▶ TO DO:
In the data below, the answer is the run of lines from the line containing "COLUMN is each" through the line containing "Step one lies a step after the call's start", both included; print it exactly and nothing else.

Stored entries:
Start of Block

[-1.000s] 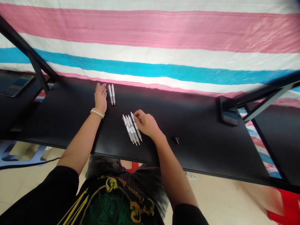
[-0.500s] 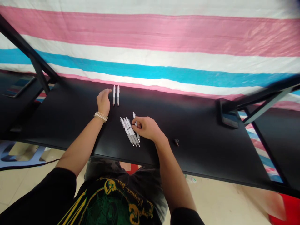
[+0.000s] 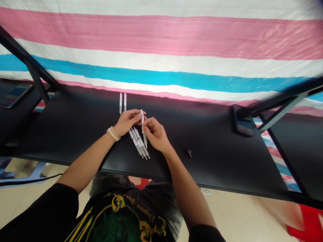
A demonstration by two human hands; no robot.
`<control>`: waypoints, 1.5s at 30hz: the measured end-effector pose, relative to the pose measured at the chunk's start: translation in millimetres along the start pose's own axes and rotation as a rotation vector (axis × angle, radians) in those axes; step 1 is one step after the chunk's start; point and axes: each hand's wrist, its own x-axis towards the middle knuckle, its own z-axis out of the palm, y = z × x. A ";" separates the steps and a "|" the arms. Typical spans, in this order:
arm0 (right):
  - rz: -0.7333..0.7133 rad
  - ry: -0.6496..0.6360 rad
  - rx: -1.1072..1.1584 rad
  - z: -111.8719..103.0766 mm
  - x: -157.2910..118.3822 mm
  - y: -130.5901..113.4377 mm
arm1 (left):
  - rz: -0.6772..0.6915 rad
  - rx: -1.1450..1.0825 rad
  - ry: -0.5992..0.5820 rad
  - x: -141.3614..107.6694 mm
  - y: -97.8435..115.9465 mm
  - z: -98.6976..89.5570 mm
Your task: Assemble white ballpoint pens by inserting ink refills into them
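Both my hands grip one white-and-grey pen (image 3: 144, 138), held tilted over the black table. My left hand (image 3: 128, 121) pinches its upper end between thumb and fingers. Around its middle, the fingers of my right hand (image 3: 155, 133) are closed. Just below, several similar pens (image 3: 139, 144) lie side by side at a slant, their tips toward me. Behind my left hand, two more pens (image 3: 122, 102) stand parallel on the tabletop near its far edge, partly covered by that hand at their lower ends.
The black table (image 3: 202, 134) spans the view, with a small dark object with a shiny end (image 3: 189, 153) to the right. Black metal supports (image 3: 285, 101) rise at both sides. A striped sheet (image 3: 161, 37) hangs behind. A red stool (image 3: 306, 223) shows at lower right.
My right hand has lifted a pen off the group and raised it slightly. My left hand has moved right and toward me from beside the two far pens and now grips the lifted pen's upper end.
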 end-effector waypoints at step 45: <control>0.122 0.477 -0.052 6.5 6.5 25.7 | 0.110 -0.220 0.398 15.6 -12.6 -9.2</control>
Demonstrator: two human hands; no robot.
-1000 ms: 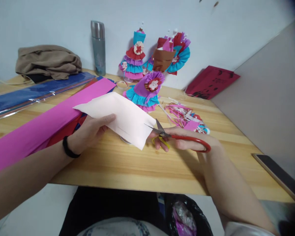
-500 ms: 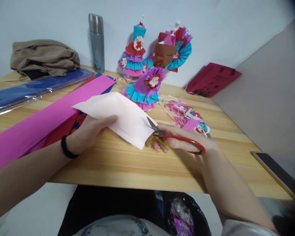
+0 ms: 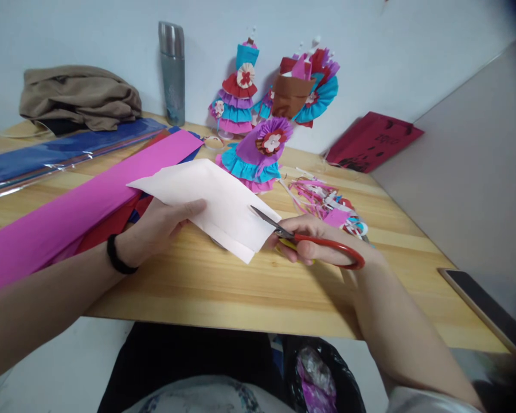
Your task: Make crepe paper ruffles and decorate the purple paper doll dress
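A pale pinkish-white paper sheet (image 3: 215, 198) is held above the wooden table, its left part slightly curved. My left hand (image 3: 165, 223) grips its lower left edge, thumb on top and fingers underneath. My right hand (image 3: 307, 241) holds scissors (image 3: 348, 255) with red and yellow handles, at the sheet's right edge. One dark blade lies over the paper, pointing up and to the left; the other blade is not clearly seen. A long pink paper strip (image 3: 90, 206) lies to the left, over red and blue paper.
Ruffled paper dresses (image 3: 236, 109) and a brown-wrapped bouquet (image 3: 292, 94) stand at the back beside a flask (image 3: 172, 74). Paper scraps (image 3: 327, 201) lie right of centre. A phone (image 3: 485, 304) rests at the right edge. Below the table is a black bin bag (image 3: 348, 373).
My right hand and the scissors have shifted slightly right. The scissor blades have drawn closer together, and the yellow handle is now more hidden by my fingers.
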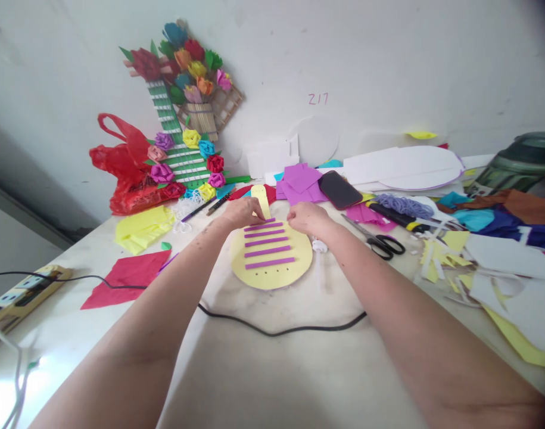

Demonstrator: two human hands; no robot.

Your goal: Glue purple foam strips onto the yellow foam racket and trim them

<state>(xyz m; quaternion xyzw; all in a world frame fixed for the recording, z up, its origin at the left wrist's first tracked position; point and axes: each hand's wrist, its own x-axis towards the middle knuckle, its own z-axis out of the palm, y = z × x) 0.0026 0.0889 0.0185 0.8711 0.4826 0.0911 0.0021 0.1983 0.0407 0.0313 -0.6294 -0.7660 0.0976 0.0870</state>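
Note:
A round yellow card (272, 281) with a narrow yellow neck (260, 199) lies flat on the table. Several purple paper strips (270, 263) run across it in rows, and a line of small dark dots sits below them. My left hand (244, 212) is at the card's upper left, its curled fingertips on the topmost purple strip (268, 222). At the upper right rim is my right hand (308, 219), thumb and finger pinched together; whatever may be between them is hidden. A white glue stick or tube (319, 246) lies just right of the card.
Scissors (379, 241), a phone (340, 189) and purple paper (299, 183) lie to the right and behind. Paper scraps (513, 256) cover the right side. A green flower-decorated guitar (183, 158) leans on the wall. A black cable (281, 331) crosses in front; a power strip (28, 292) sits left.

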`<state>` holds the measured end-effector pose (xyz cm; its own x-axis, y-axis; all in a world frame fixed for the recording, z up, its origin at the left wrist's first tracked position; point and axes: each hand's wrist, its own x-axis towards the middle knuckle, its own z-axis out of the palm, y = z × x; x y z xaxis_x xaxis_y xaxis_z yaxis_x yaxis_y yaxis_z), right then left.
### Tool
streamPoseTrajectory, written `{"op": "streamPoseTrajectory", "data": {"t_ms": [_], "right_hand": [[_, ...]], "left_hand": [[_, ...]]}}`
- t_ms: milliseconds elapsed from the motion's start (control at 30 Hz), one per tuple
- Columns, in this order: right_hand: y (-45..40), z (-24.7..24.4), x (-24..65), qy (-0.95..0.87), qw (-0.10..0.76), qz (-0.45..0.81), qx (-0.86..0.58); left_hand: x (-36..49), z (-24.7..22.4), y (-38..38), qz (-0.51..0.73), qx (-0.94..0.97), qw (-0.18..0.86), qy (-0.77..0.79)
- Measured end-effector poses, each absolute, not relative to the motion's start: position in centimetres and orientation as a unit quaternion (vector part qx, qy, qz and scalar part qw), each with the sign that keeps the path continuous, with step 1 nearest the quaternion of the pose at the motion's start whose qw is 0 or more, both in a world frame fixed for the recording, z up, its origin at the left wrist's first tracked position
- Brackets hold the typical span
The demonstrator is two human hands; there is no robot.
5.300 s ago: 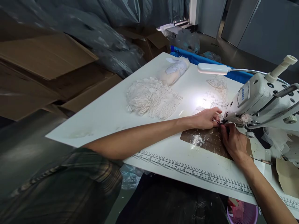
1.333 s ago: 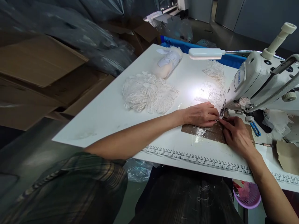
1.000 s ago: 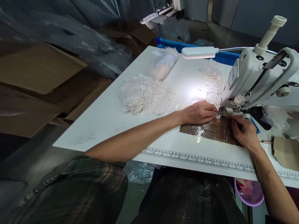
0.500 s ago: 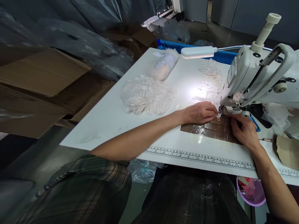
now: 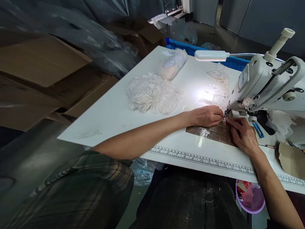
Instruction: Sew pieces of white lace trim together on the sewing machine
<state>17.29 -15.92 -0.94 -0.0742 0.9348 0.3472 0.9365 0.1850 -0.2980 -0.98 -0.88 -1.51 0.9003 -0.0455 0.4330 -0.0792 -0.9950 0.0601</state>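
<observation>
A white sewing machine stands at the right of the table. My left hand is closed just left of its needle, fingertips on a small white piece of lace with a red spot. From the right, my right hand reaches the same spot, index finger stretched to the needle area and the others curled; whatever lies under its fingertips is hidden. Both hands rest over a shiny brown plate. Behind the presser foot a strip of white lace trails across the lit table.
A pile of white lace and a wrapped pale roll lie on the white table. A lamp hangs above. Blue snips and brown paper are at right. Cardboard boxes stand left; a purple basket sits below.
My right hand has moved left, bringing its index finger to the needle beside my left fingertips. My left hand stays nearly in place. The whole view has shifted slightly.
</observation>
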Motion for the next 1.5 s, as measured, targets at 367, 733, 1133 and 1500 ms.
{"op": "streamPoseTrajectory", "data": {"t_ms": [367,733,1133,1500], "right_hand": [[-15.9,-0.8,17.0,-0.757,0.148,-0.037,-0.635],[-15.9,-0.5,16.1,-0.735,0.151,-0.018,-0.660],[-15.6,-0.8,15.7,-0.729,0.150,-0.031,-0.667],[-14.6,0.8,19.4,-0.653,0.260,0.169,-0.691]], "left_hand": [[-1.0,-1.4,-1.0,0.207,0.978,0.023,-0.021],[-1.5,-0.7,-1.2,0.182,0.983,0.014,-0.003],[-1.7,-0.4,-0.9,0.145,0.989,-0.007,0.007],[-1.9,-0.3,-0.9,0.120,0.992,-0.007,0.027]]}}
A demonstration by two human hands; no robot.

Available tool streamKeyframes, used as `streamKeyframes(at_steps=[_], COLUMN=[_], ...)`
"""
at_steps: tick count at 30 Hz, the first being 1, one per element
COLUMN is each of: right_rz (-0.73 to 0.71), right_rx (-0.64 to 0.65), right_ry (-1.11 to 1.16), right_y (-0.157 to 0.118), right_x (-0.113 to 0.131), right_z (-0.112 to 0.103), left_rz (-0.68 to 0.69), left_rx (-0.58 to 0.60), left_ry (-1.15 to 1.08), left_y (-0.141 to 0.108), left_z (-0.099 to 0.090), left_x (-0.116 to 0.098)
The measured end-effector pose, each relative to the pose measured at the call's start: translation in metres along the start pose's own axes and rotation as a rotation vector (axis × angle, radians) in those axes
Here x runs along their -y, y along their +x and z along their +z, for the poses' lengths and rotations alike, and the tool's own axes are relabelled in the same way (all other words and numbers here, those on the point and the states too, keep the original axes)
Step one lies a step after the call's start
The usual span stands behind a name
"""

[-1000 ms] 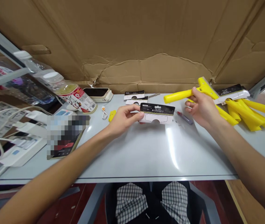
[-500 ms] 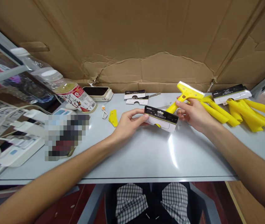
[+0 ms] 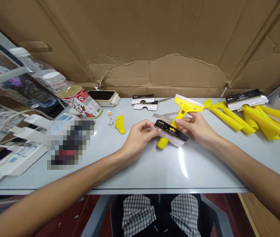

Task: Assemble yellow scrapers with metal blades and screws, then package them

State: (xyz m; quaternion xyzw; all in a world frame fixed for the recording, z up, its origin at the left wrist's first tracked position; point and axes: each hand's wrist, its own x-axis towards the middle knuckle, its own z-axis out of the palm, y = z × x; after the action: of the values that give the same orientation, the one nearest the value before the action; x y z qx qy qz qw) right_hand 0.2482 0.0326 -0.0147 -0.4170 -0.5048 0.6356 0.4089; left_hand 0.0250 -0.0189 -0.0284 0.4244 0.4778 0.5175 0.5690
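My left hand (image 3: 141, 136) pinches the left end of a black and white packaging card (image 3: 176, 131). Through the card runs the handle of a yellow scraper (image 3: 188, 107); its round end sticks out below the card, and its wide head with a metal strip points away from me. Closed around the scraper's handle, close to the card's right side, is my right hand (image 3: 197, 128). Behind the card, thin metal blades (image 3: 168, 116) lie on the table, partly hidden.
Several yellow scraper handles (image 3: 265, 121) lie at the right with another card (image 3: 247, 98). Further cards (image 3: 144, 105) rest at the back. Left of my hands are a yellow plastic piece (image 3: 120, 124), a phone (image 3: 102, 95), a drink bottle (image 3: 80, 100) and a power strip (image 3: 28, 154).
The scraper has moved left and towards me, and its handle now passes through the card, with the end showing below. The card has tilted further.
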Motion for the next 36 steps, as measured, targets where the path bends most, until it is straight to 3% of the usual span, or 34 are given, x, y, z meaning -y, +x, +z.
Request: streamKeyframes(at_steps=[11, 18, 23, 26, 30, 36], right_rz=[0.115, 0.074, 0.022, 0.034, 0.053, 0.007], right_rx=[0.011, -0.099, -0.004, 0.033, 0.077, -0.084], right_ry=[0.108, 0.058, 0.027, 0.027, -0.01, 0.083], right_y=[-0.002, 0.001, 0.001, -0.001, -0.001, -0.002], right_x=[0.001, 0.006, 0.006, 0.006, 0.002, 0.006], right_z=[0.005, 0.0, 0.001, 0.002, 0.002, 0.0], left_rz=[-0.15, -0.111, -0.168, -0.224, -0.184, -0.137], left_rx=[0.088, 0.232, 0.171, 0.229, 0.301, 0.23], left_ry=[-0.083, -0.084, -0.133, -0.152, -0.129, 0.003], left_y=[-0.001, -0.002, -0.002, -0.005, -0.008, -0.006], left_z=[0.002, 0.005, 0.005, 0.005, 0.004, 0.002], left_x=[0.0, -0.003, -0.003, -0.005, -0.005, 0.0])
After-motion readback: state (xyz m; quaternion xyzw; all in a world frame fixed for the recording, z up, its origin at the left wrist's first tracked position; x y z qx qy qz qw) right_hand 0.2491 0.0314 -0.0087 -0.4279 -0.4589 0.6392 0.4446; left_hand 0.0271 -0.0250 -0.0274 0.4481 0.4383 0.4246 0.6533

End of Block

▶ ANSWER FOR THIS EXERCISE:
COLUMN is each of: right_rz (-0.73 to 0.71), right_rx (-0.64 to 0.65), right_ry (-1.11 to 1.16), right_y (-0.157 to 0.118), right_x (-0.113 to 0.131), right_z (-0.112 to 0.103), left_rz (-0.68 to 0.69), left_rx (-0.58 to 0.60), left_ry (-1.15 to 1.08), left_y (-0.141 to 0.108), left_z (-0.099 to 0.090), left_x (-0.116 to 0.098)
The measured end-effector pose, each relative to the pose measured at the call's start: translation in metres along the start pose's own axes and rotation as a rotation vector (axis × angle, radians) in those axes
Here x runs along their -y, y along their +x and z along their +z, for the poses' lengths and rotations alike, and the tool's own axes are relabelled in the same way (all other words and numbers here, those on the point and the states too, keep the original axes)
Step one lies a step after the call's start

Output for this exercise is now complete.